The rate of deep hip infection in hip replacements is about 1-2% (see NJR) and can vary from surgeon to surgeon and hospital to hospital. The most common organisms are not MRSA but bacteria that are normally present on the skin and only cause a problem when in the wrong place. The infection will either occur early, often due to contamination at the time of surgery or later due to spread via the bloodstream (hematogenous spread). Surgeons performing the surgery will be wearing suitable PPE so that the spread of human infection is avoided. Patients will usually complain of deep-seated pain if there is an infection. There may have been a history of wound infection at the time of surgery.
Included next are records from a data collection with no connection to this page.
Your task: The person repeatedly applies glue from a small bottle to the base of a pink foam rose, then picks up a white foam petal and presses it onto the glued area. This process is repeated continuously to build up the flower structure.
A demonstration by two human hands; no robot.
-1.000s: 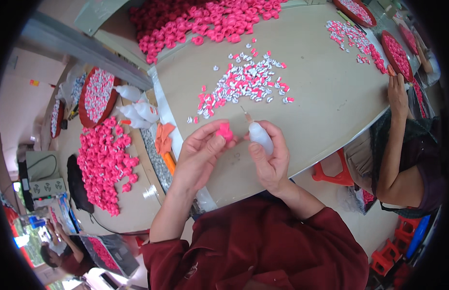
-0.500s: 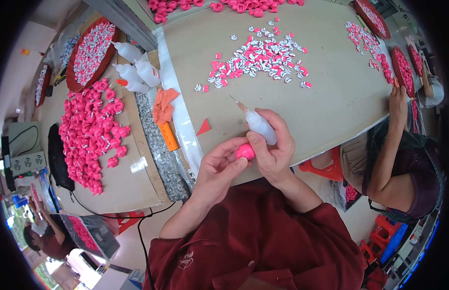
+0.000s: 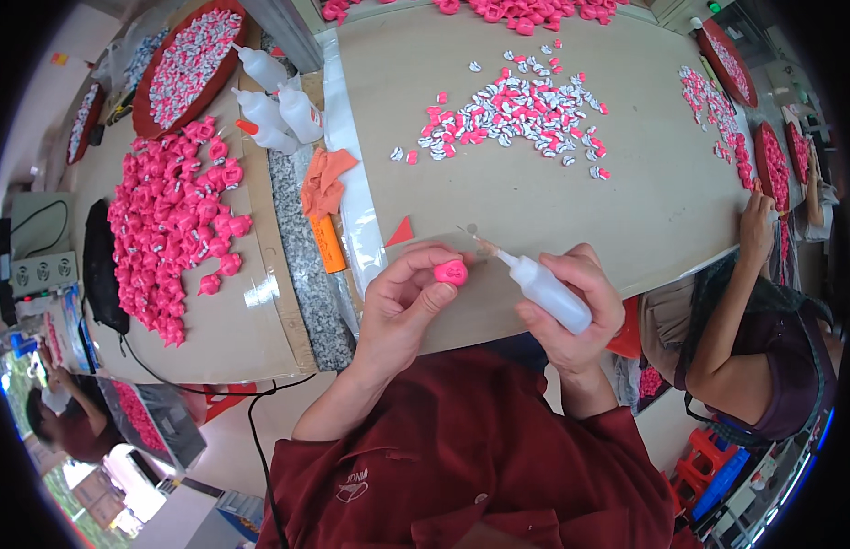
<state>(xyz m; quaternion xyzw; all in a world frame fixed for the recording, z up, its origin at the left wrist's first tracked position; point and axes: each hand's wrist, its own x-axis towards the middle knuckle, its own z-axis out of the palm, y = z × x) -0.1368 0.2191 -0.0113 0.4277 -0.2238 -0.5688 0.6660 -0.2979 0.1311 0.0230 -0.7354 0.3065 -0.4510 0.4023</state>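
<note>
Between the thumb and fingers of my left hand (image 3: 402, 302) is a small rounded pink plastic piece (image 3: 451, 273). My right hand (image 3: 581, 306) is wrapped round a translucent white squeeze bottle (image 3: 551, 293). The bottle is tilted, and its thin needle tip (image 3: 475, 238) points up and left, a little apart from the pink piece. Beyond my hands, a loose heap of small white and pink pieces (image 3: 526, 114) is spread on the brown-covered table (image 3: 663, 183).
To the left lie a pile of pink pieces (image 3: 173, 220), several white squeeze bottles (image 3: 300, 114), an orange cloth (image 3: 327, 181) and an orange box cutter (image 3: 327, 242). A red tray (image 3: 182, 69) of small parts stands behind. A co-worker's arm (image 3: 745, 293) reaches the table at right.
My hands have moved apart: the right hand has carried the bottle right and down, away from the pink piece. My left hand holds that piece slightly higher. The view has shifted a little.
</note>
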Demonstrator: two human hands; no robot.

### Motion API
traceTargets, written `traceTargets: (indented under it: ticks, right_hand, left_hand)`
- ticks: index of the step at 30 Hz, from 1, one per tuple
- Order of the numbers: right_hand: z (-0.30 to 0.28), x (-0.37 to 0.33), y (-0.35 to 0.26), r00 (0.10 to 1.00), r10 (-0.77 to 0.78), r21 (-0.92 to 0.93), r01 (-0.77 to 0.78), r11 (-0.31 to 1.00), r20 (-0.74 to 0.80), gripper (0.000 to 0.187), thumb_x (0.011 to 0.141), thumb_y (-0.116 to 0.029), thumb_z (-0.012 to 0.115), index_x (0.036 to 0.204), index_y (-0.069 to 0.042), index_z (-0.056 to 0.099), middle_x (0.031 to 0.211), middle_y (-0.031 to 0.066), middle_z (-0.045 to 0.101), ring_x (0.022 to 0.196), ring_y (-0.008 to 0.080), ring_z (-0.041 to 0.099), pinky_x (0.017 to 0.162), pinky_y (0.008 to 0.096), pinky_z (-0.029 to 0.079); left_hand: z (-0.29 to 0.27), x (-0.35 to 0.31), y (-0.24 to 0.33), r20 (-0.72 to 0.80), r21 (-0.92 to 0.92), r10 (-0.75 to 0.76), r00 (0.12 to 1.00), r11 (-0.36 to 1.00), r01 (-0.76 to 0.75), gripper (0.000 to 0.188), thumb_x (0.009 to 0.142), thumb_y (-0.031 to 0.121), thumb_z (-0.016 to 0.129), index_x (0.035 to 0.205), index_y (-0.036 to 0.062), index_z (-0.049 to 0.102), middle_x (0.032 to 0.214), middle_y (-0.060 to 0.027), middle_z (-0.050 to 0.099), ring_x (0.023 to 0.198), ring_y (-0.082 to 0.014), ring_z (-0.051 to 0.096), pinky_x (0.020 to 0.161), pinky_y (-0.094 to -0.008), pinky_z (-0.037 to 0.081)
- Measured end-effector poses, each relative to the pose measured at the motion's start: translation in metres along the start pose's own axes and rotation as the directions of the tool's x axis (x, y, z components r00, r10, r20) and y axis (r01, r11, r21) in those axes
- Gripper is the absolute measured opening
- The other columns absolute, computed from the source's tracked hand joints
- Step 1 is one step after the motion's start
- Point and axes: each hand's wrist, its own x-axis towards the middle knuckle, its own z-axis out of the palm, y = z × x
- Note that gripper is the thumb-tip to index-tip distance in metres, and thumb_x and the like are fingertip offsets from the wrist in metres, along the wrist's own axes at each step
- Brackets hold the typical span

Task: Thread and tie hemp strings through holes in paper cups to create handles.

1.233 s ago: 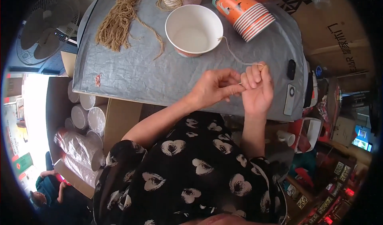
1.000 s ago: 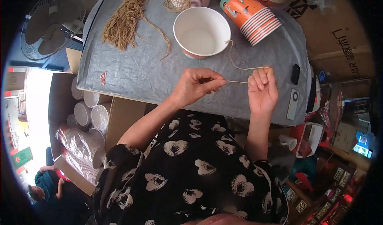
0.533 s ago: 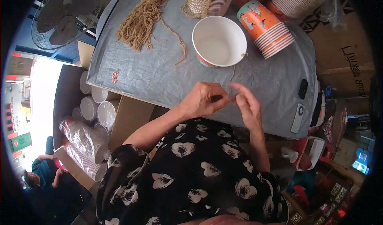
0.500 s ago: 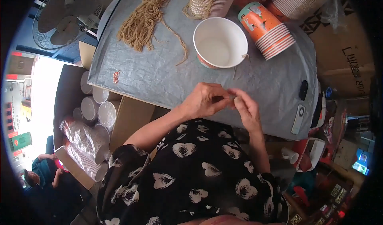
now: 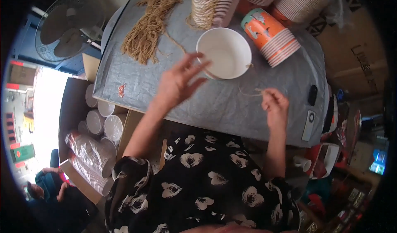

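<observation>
A white-lined paper bucket stands mouth-up on the grey-covered table, with a small knot of twine at its right rim. My left hand, slightly blurred, hovers by the bucket's near left side with fingers spread and nothing in them. To the right, above the table's near part, my right hand pinches the end of a thin twine. That twine curves back toward the bucket; whether it joins the knot is hard to make out. A bundle of tan twine strands lies at the far left, one strand trailing toward my left hand.
An orange paper bucket stack lies tilted right of the bucket. Behind stands a tall bucket stack draped with twine. A black object and a white device lie at the right edge. A carton of wrapped buckets sits lower left.
My hands, close together before, have parted. The left has opened and moved up and left toward the bucket; the right has moved right, pinching the twine's end.
</observation>
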Motion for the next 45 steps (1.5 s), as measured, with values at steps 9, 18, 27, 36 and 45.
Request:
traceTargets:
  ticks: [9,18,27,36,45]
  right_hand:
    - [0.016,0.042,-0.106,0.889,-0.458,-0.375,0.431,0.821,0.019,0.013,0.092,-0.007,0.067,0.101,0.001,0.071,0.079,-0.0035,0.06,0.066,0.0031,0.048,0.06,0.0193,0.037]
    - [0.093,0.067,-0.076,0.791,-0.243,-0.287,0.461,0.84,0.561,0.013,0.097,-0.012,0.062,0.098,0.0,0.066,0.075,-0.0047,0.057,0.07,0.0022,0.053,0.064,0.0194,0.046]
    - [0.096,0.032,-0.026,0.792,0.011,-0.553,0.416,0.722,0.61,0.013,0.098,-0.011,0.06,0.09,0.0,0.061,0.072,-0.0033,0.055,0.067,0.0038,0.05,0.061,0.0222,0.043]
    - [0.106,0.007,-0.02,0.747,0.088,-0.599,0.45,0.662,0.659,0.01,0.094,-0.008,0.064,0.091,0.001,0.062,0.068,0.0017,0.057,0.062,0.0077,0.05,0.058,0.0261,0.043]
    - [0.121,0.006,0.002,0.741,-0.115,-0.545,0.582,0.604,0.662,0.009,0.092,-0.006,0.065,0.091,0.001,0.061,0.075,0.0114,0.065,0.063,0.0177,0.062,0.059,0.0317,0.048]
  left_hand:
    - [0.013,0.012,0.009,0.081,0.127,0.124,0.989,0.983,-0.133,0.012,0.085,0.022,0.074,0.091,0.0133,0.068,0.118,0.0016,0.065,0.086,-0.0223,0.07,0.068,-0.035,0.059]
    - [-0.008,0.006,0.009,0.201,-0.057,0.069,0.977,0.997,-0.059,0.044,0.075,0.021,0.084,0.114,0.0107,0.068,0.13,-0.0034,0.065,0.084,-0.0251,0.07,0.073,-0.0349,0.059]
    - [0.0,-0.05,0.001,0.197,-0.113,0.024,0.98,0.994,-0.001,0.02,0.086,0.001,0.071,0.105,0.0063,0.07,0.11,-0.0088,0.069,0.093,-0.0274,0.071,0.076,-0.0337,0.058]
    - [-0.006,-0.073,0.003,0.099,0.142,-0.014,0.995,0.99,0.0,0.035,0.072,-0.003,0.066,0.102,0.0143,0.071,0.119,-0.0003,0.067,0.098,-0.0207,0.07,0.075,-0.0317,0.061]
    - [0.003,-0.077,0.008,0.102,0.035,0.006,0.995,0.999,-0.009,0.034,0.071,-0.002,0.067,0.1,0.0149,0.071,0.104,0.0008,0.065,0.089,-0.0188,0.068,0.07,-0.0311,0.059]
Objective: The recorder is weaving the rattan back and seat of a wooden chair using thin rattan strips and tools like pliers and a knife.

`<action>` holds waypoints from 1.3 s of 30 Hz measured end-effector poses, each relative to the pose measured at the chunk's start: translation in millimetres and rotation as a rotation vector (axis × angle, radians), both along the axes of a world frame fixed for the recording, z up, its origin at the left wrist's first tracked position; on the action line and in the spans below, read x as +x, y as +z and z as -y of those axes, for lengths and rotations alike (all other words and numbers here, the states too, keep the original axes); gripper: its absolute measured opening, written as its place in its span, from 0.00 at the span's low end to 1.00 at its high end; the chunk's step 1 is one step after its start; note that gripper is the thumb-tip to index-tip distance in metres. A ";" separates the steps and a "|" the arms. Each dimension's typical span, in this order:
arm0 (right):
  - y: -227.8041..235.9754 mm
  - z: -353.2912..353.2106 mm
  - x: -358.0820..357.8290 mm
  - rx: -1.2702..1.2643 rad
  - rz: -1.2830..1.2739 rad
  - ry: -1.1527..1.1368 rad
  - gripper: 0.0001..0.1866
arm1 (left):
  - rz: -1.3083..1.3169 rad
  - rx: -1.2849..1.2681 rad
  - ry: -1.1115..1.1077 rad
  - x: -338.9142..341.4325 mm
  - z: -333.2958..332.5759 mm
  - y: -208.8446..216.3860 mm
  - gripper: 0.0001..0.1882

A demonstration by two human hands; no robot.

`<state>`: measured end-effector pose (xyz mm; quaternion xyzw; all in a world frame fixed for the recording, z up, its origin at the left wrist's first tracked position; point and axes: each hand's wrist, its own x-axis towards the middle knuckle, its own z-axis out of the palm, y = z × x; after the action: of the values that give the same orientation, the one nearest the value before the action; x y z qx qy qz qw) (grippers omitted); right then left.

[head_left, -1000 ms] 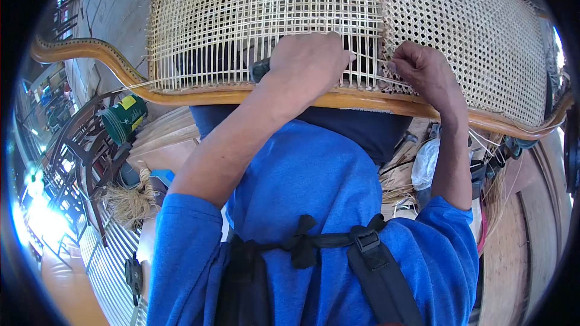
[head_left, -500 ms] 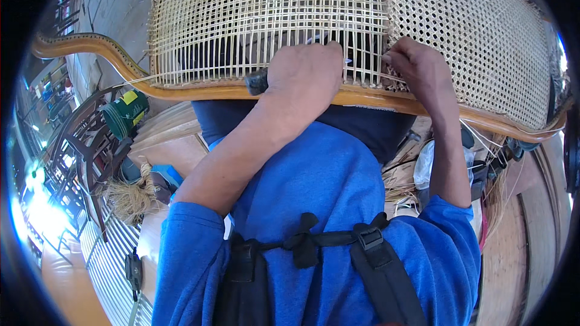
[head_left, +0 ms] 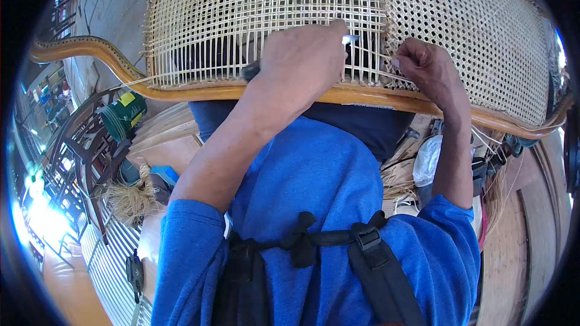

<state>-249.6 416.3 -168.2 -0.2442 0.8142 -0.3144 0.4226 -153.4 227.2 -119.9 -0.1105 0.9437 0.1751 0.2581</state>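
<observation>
My left hand (head_left: 300, 60) is closed around a dark-handled tool (head_left: 251, 71). The tool's shiny tip shows beyond the fingers, over the open square weave of a cane panel (head_left: 272, 6). Thumb and fingers of my right hand (head_left: 434, 75) pinch a thin cane strand (head_left: 386, 57) beside the seam, where the square weave meets a finished panel with a denser, holed pattern (head_left: 465, 30). Below both hands runs the curved wooden rail (head_left: 199, 92) of the furniture frame. Upright strands near the rail have wide gaps, partly hidden by my left hand.
A green container (head_left: 124, 115) stands at the left by a dark wooden chair frame (head_left: 90, 157). Nearby lies a bundle of pale fibre (head_left: 134, 198). A clear plastic bag (head_left: 428, 160) and loose strands are below the rail at right.
My left hand has shifted slightly away from the rail, and more of the tool's tip shows. My right hand has moved a little to the right, still pinching.
</observation>
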 end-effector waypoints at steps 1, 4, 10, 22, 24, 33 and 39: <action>-0.8 -0.1 -0.6 -0.001 0.000 0.001 0.09 | 0.000 -0.001 0.001 2.1 -1.3 -4.7 0.08; -3.1 -1.6 -1.4 0.020 0.002 0.052 0.08 | 0.045 0.098 0.025 8.4 -9.4 -19.4 0.07; -2.2 -2.0 -4.1 0.043 -0.060 0.080 0.08 | 0.018 0.112 0.157 8.3 -9.4 -35.0 0.12; -9.5 -4.9 -1.9 0.012 -0.127 0.108 0.08 | 0.167 0.074 -0.047 13.0 -22.3 -1.9 0.17; -13.0 -6.4 4.4 -0.119 -0.196 0.088 0.08 | 0.187 0.115 -0.050 12.1 -14.5 -3.1 0.16; -3.0 -0.5 4.6 0.004 -0.108 0.042 0.09 | -0.074 0.004 -0.015 -7.5 1.1 -7.2 0.16; 2.9 -7.9 7.9 -0.026 -0.203 0.082 0.09 | -0.023 0.004 0.083 -5.3 -5.2 -12.5 0.15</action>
<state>-241.7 424.2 -165.3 -0.3133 0.8380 -0.2810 0.3473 -158.7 232.3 -132.5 -0.1469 0.9409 0.1888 0.2398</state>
Often, the patient will say that the joint “never felt right”. Clinically there may be little to find but x-rays may show evidence of loosening and blood tests will be abnormal. The patient will have an abnormal bone scan due to the increased blood supply around the hip and a positive white cell scan indicating the body’s’ attempt to eradicate the infection.
Joint aspiration is carried out in order to confirm the diagnosis of infection and to test which antibiotics it is sensitive to.
Once the diagnosis is made and the patient is optimized, then the revision is often carried out over two stages. During the first, the old implants and cement are removed. Any infected tissue is also removed, leaving only healthy tissue behind. A temporary hip made out of antibiotic laden cement is inserted and the patient remains on intravenous then oral antibiotics for 4-6 weeks.
Once the tissues have healed and the blood tests have returned to normal, then the patient undergoes a second procedure where the spacer is removed and a new hip is inserted.
This type of surgery is called a 2 stage revision. It is possible to do a 1 stage revision but only if the organism is known and not too virulent, a bone graft is not needed and a cemented hip is re-inserted. The success rate for 2 stage is 90-95% and that for 1 stage is slightly less at 85-90%.